As representações e a coisa em si
RICARDO CARRANZA
Com alívio, com humilhação, com terror, compreendeu que ele também era uma aparência, que outro o estava sonhando.
As ruínas circulares, Borges
Na orla da praia, o velho homem se deteve diante da pequena concha do mar. Depois de um período de reflexão e devaneio, e o velho homem tanto pode ter se maravilhado com o paradoxo do nácar, criação do gelatinoso molusco, como pode ter recuperado uma imagem do passado – o menino apoiou a concha ao ouvido e se encantou com o chiado do mar. Inspirado, o velho homem escreveu algumas linhas sonhando traduzir a coisa em si em símbolo – ou a suposta coisa em si, como veremos mais adiante. Publicada a obra recebeu novas luzes: a cisão da crítica não abalou o velho homem: um a comentou sob o título – a obra prima do egoísmo; outro exorbitou a dificuldade de a situar na complexidade da história; o leitor a amou ou a esqueceu, e o poeta concedeu entrevista ao remoto programa da TV estatal. Depois que ele se foi para sempre, os versos sobre a alma da concha seguiram se ramificando através de outro homem que, na impessoal generosidade de uma biblioteca, se deteve diante da beleza da Poesia.
A imagem, a palavra, o rosto e o gesto, percepção e autopercepção, enfim, tudo o que o homem introjeta tende à representação. Pode soar desconfortável, mas a consciência – entendida como autopercepção, depende do soma, ou seja, um filtro tradutor de substâncias e estímulos, cujo resultado nada mais é que representação. Em nosso lusco-fusco interior não há nada semelhante à frase como esta será escrita na folha de papel, ou a imagem como a que se definirá na pintura, ou ao gesto, com sua impressão de estabilidade e solidez, no palco do teatro do absurdo. De nosso caos interior traduzimos – com método, constância, suor, em resumo – com amor, uma intenção espectral, instável, em linguagem. Quão distante é o cálcio iridescente das palavras ou imagens que possam descrevê-lo. O conhecimento não nos aproxima, como esperaríamos, e sim nos distancia de a coisa em si, inclusive de nós mesmos e uns dos outros, em sucessivas, infinitas representações.
O anjo Damiel captura, se esta é a palavra, o espectro de um lápis na biblioteca de Berlim. Renunciando à eternidade, em troca da experiência sensorial, Damiel lambe os dedos molhados de sangue e aprecia cor e sabor.
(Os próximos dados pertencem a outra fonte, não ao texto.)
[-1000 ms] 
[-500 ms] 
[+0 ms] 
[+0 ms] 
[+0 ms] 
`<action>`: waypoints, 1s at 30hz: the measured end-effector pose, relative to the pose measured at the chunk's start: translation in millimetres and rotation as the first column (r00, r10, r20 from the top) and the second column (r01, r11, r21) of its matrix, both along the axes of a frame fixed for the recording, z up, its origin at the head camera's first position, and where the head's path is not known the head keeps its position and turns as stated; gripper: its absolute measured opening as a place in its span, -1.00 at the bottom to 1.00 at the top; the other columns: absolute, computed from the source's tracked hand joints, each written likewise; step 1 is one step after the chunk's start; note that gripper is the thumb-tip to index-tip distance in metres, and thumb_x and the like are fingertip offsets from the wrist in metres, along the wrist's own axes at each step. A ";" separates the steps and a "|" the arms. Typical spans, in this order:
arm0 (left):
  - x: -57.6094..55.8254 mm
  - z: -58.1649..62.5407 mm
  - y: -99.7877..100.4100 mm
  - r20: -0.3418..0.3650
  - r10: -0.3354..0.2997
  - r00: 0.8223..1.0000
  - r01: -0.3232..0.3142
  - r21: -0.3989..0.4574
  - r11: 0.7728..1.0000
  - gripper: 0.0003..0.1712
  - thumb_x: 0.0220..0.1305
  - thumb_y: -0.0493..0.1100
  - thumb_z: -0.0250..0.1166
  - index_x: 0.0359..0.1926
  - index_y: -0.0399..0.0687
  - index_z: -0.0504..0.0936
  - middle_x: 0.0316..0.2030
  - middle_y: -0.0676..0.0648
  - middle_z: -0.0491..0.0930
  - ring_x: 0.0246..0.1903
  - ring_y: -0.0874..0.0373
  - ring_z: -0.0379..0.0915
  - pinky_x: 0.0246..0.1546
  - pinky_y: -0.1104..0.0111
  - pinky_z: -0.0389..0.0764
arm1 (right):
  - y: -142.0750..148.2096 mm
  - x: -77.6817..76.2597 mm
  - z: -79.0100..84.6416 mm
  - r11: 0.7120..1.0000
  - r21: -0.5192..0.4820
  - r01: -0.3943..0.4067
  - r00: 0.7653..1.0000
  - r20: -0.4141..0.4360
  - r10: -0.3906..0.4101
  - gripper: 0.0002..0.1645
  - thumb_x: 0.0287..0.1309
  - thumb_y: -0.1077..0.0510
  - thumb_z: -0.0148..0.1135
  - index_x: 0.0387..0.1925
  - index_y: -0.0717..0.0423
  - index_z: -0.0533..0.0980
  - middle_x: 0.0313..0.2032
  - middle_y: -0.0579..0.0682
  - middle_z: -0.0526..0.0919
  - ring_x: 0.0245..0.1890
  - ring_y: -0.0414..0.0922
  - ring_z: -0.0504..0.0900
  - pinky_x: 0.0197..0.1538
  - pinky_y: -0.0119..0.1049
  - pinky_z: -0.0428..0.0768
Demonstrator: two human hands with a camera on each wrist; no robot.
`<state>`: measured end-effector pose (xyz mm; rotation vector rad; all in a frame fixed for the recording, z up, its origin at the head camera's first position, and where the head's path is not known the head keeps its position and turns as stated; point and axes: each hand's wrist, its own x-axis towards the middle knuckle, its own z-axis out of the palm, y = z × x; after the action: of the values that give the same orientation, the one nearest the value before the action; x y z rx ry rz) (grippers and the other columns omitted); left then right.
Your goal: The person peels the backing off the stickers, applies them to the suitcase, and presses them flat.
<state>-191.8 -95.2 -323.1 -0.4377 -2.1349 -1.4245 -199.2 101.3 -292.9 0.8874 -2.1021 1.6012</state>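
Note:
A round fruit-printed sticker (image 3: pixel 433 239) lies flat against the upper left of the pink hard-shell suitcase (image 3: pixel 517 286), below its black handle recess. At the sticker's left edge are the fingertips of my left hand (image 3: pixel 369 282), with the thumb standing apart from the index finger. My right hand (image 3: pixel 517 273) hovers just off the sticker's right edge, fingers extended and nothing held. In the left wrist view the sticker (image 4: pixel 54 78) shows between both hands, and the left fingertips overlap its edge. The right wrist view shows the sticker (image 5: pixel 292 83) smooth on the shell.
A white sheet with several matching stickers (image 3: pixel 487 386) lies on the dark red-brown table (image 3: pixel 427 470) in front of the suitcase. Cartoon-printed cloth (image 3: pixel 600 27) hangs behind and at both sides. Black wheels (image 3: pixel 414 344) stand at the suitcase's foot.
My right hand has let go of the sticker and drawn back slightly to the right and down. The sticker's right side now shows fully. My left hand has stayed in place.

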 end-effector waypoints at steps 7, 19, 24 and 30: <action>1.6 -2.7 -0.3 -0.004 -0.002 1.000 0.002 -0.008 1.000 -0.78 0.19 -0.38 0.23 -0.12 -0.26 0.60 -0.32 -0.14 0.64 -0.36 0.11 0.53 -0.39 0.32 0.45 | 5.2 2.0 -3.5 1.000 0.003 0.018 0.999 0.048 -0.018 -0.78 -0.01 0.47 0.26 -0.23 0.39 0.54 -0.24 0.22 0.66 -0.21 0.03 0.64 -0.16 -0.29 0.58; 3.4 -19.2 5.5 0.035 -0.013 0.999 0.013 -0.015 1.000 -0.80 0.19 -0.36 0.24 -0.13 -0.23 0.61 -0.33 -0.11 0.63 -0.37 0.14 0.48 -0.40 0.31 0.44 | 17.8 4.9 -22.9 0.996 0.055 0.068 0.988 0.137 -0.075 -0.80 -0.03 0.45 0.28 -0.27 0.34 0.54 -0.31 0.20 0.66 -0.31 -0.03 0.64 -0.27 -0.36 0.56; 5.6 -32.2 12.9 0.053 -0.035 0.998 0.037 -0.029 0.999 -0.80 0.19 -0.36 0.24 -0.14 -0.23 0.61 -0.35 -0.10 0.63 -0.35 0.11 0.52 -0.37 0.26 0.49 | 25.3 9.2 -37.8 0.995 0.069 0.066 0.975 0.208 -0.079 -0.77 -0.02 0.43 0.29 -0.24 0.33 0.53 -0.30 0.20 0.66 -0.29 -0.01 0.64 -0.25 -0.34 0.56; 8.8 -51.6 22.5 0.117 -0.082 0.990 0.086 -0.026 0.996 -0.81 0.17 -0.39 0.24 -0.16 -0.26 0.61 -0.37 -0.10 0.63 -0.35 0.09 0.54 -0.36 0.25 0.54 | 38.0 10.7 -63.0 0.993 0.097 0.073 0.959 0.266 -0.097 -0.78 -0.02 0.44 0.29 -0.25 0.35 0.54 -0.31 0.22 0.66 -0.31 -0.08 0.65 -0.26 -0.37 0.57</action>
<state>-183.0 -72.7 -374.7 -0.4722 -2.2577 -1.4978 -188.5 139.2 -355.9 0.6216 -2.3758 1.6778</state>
A grande conquista do anjo, na conversão, é o câmbio da percepção espectral pela percepção humana e não a conquista de a coisa em si. Para nós, o real, a realidade, o universo, como queiram, é um livro prismático de estilo incomparável que desconhecemos a origem, e cuja leitura é um permanente processo. É ilusório considerar o relampejante fluxo interior, por ser incomensurável, superior à interpretação, mensurável por excelência, se o nosso mundo interior só ganha significado se exteriorizado. A dor se encolhe na presença da morfina e o ensolarado, adorado Eu se dissolve sob o ataque insidioso e eficaz da demência. Os ossos sobrevivem à vaidade do homem e o verbo a ambos. A representação é a nossa máxima potência. Imersos no oceano do real somos seus efêmeros, únicos intérpretes, até o momento. E nos interrogamos, como teria feito o velho homem absorto na infinitude da concha: por que este Ser incomensurável, atemporal, absolutamente esquivo, precisaria de uma sucessão de exóticos escribas?